▶ [ASSIGNMENT]: Your answer should be the full listing, copied word for word.
DATA EXTRACT section start
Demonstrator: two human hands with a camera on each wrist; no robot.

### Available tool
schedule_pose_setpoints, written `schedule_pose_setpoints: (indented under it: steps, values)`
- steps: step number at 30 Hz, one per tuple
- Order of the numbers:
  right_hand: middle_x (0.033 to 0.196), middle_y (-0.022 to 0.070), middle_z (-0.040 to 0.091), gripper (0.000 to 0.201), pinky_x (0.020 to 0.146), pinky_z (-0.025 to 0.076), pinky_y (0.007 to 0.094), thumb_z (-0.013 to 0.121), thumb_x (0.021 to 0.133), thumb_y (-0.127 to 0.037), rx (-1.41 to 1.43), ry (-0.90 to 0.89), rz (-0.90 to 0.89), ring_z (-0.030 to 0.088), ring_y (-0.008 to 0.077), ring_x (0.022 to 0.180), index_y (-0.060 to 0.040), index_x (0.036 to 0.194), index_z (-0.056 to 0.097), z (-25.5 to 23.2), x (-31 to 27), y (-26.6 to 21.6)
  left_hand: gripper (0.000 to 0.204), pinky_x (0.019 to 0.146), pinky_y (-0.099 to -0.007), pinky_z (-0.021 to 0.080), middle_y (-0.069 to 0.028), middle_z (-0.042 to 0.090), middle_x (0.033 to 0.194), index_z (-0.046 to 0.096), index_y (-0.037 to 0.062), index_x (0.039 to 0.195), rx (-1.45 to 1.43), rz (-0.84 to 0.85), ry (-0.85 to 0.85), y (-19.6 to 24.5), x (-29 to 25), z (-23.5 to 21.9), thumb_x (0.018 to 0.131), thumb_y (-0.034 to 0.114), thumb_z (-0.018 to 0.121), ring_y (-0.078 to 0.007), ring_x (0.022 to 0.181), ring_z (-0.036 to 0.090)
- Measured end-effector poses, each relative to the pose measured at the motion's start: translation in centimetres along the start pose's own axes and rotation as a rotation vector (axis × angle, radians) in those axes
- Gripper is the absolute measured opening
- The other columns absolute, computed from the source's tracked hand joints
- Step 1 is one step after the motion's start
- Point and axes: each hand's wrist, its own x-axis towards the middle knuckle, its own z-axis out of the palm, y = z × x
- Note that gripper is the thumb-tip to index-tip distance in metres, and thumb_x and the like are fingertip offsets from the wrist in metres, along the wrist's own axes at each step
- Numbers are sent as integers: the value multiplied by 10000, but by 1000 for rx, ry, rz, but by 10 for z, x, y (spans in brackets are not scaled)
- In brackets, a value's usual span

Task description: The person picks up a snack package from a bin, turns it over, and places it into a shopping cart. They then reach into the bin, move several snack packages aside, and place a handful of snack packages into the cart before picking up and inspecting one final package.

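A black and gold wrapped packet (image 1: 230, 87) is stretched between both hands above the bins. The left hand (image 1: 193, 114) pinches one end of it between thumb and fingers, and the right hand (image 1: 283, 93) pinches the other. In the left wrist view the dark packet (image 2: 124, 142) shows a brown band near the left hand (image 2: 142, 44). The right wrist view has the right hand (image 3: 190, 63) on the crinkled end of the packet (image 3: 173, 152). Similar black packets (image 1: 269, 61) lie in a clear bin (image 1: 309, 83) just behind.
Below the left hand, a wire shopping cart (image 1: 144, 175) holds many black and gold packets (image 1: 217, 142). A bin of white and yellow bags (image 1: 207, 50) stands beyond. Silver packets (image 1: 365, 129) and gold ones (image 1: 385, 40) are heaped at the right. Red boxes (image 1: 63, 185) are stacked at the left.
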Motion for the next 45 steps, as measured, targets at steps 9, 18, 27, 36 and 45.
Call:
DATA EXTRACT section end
▶ [ANSWER TO THIS PROBLEM]:
Demonstrator: two human hands with a camera on each wrist; no robot.

### Available tool
schedule_pose_setpoints, written `schedule_pose_setpoints: (indented under it: steps, values)`
- steps: step number at 30 Hz, one per tuple
- Order of the numbers:
  right_hand: middle_x (0.033 to 0.196), middle_y (-0.022 to 0.070), middle_z (-0.040 to 0.091), gripper (0.000 to 0.201), pinky_x (0.020 to 0.146), pinky_z (-0.025 to 0.076), pinky_y (0.007 to 0.094), thumb_z (-0.013 to 0.121), thumb_x (0.021 to 0.133), thumb_y (-0.127 to 0.037), rx (-1.41 to 1.43), ry (-0.90 to 0.89), rz (-0.90 to 0.89), ring_z (-0.030 to 0.088), ring_y (-0.008 to 0.077), ring_x (0.022 to 0.180), index_y (-0.060 to 0.040), index_x (0.036 to 0.194), index_z (-0.056 to 0.097), z (-25.5 to 23.2), x (-31 to 27), y (-26.6 to 21.6)
  left_hand: gripper (0.000 to 0.204), pinky_x (0.019 to 0.146), pinky_y (-0.099 to -0.007), pinky_z (-0.021 to 0.080), middle_y (-0.069 to 0.028), middle_z (-0.042 to 0.090), middle_x (0.033 to 0.194), index_z (-0.046 to 0.096), index_y (-0.037 to 0.062), index_x (0.039 to 0.195), rx (-1.45 to 1.43), rz (-0.84 to 0.85), ry (-0.85 to 0.85), y (-19.6 to 24.5), x (-29 to 25), z (-23.5 to 21.9), thumb_x (0.018 to 0.131), thumb_y (-0.034 to 0.114), thumb_z (-0.018 to 0.121), ring_y (-0.078 to 0.007), ring_x (0.022 to 0.181), ring_z (-0.036 to 0.090)
- Measured end-effector poses, each relative to the pose measured at the motion's start: translation in centimetres along the start pose's own axes and rotation as a rotation vector (axis × angle, radians) in those axes
- Gripper is the absolute measured opening
- The other columns absolute, computed from the source's tracked hand joints
- Step 1 is one step after the motion's start
- Point and axes: each hand's wrist, its own x-axis towards the middle knuckle, its own z-axis out of the palm, y = z × x
- Note that gripper is the thumb-tip to index-tip distance in metres, and thumb_x and the like are fingertip offsets from the wrist in metres, along the wrist's own axes at each step
- Numbers are sent as integers: the value multiplied by 10000, but by 1000 for rx, ry, rz, but by 10 for z, x, y (spans in brackets are not scaled)
- In brackets, a value's usual span

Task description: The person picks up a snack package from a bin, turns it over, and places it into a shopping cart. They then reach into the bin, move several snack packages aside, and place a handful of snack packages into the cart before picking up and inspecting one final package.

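A black and gold wrapped packet (image 1: 230, 87) is stretched between both hands above the bins. The left hand (image 1: 193, 114) pinches one end of it between thumb and fingers, and the right hand (image 1: 283, 93) pinches the other. In the left wrist view the dark packet (image 2: 124, 142) shows a brown band near the left hand (image 2: 142, 44). The right wrist view has the right hand (image 3: 190, 63) on the crinkled end of the packet (image 3: 173, 152). Similar black packets (image 1: 269, 61) lie in a clear bin (image 1: 309, 83) just behind.
Below the left hand, a wire shopping cart (image 1: 144, 175) holds many black and gold packets (image 1: 217, 142). A bin of white and yellow bags (image 1: 207, 50) stands beyond. Silver packets (image 1: 365, 129) and gold ones (image 1: 385, 40) are heaped at the right. Red boxes (image 1: 63, 185) are stacked at the left.
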Motion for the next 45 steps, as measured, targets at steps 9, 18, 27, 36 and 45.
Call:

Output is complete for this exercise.